To get a handle on what the bioenergy industry wants, the Irish Farmers Journal sat down with former Macra na Feirme president Seán Finan, who is CEO of the Irish Bioenergy Association (IrBEA), to see what is in the new roadmap.

JK: What is the Irish Bioenergy Association? Who funds it and what’s the role of the association?

SF: The IrBEA, established in 1999, is the representative association for the bioenergy industry on the island of Ireland covering the bioenergy sectors of biomass, biogas, biofuels, energy crops, wood fuels and biochar.

Our diverse membership includes farmers and foresters, fuel suppliers, energy development companies, equipment manufacturers and suppliers and anyone with an interest in the bioenergy industry. Our organisation is funded through member subscriptions, sponsorships and research and development projects.

What is the potential advantage of bioenergy to the farmer in financial terms and to the environment?

Bioenergy has the potential to utilise existing farm-based wastes, residues and crops for the production of energy in the forms of electricity, heat and transport fuel.

There is a role for farmers to supply feedstock (fuel for burning) or generate this energy themselves.

Bioenergy is renewable, indigenous and can present opportunities for on-farm diversification and rural employment. Bioenergy can offset the dependence on fossil fuels.

Example: 1ha of short-rotation coppice (willow) could displace an estimated 4,500 litres of kerosene per year. Grass silage and slurries from farmers could be used as a feedstock for biogas.

What’s the relationship between Renewable Energy Ireland (REI) and your organisation, the IrBEA?

REI was established in January 2019 as an open partnership of sustainable energy associations across all renewable technologies working collectively to support the energy transition in Ireland.

The shared vision is that, by 2050, Ireland will be energy independent through using indigenous, clean, carbon-free renewable energy supported by, and supporting, communities across our country. IrBEA is a founding member of REI.

What roadmap plan did REI release last week and is it achievable?

REI published 40by30, a roadmap to an Ireland where 40% of our heat can come from renewables by 2030. This is achievable and would reduce our CO2 emissions by 7% annually, in line with the climate action bill.

The plan clearly shows that 40% of Ireland’s heat can be provided by renewable sources, primarily from bioenergy, heat pumps, renewable gas and district heating networks.

There is no single solution to decarbonising our heating system but we can heat our homes, farms, schools, hospitals and businesses using a combination of several different heating technologies. It is achievable and can create approximately 23,000 jobs given the right Government support and policies.

If implemented, what benefit will it have on the environment?

It will reduce CO2 emissions by 48% in the heat sector, which account for one-fifth of Ireland’s total greenhouse gas emissions. It will reduces Ireland’s dependency on total energy imports from 50% to 34%.

A 40% target would create approximately 23,000 jobs, many of which would be in rural Ireland producing fuel and feedstock to serve demand.

The generation of feedstocks for renewable heat can contribute to the overall decarbonising of agriculture and provide alternatives for farmers.

The report identifies a large number of urgent policy interventions required from Government and industry to deliver 40by30. What are they and will these changes happen?

From a farming perspective, support needs to be made available for biogas production, growth of energy crops and confidence must be restored to achieve forestry planting targets to provide feedstock for solid biomass.
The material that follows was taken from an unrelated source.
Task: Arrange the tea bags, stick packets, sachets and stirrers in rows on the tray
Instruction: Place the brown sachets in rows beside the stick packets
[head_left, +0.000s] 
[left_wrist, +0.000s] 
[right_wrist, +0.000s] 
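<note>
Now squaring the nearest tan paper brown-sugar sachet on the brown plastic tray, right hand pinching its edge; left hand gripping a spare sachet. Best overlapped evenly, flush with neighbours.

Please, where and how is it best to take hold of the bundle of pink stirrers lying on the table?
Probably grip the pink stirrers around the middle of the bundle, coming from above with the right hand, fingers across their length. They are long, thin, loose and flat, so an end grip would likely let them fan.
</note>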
Existing support schemes such as the Support Scheme for Renewable Heat (SSRH) need to be further streamlined to reduce the administrative burden and encourage further uptake particularly among pig, poultry, horticulture and mushroom sectors to decarbonise the heat generation within these enterprises.

Is it fair to say that farmers are not big heat energy users but could take part in growing crops for this?

Certain intensive sectors such as pigs, poultry, horticulture and mushrooms have large heat demands. However, for the majority of farmers, growing energy crops, establishing forestry and provide feedstock for biogas present the biggest opportunity.

What other sectors of agriculture might be interested in this?

Pig, poultry, horticulture and mushroom sectors have large heat demands so would be interested.

Industry and dairy co-operatives are interested in decarbonisng their production systems through sustainable bioenergy and long-term renewable energy solutions.

Lower-income sector farmers may be interested in diversifying their enterprise into feedstock production.

If you were a farmer interested in this as a business, what crop would you say has most potential – the growing of dedicated energy crops or short-rotation forestry?

Both have potential but it depends on land and soil type, farmer preference and proximity to the end user of energy. Short supply chains work best from an economic and environmental perspective.

A roadmap is fine and gives politicians food for thought but are the steps in place that can make the roadmap the reality?

The Government has set a target of a 51% reduction in greenhouse gases by 2030. If a 40% renewable heat target is enshrined, in Government policy this will assist the heat sector in achieving this target.

While achieving the heat sector target it will also assist in reducing emissions from agriculture through alternative farming practices and enterprises.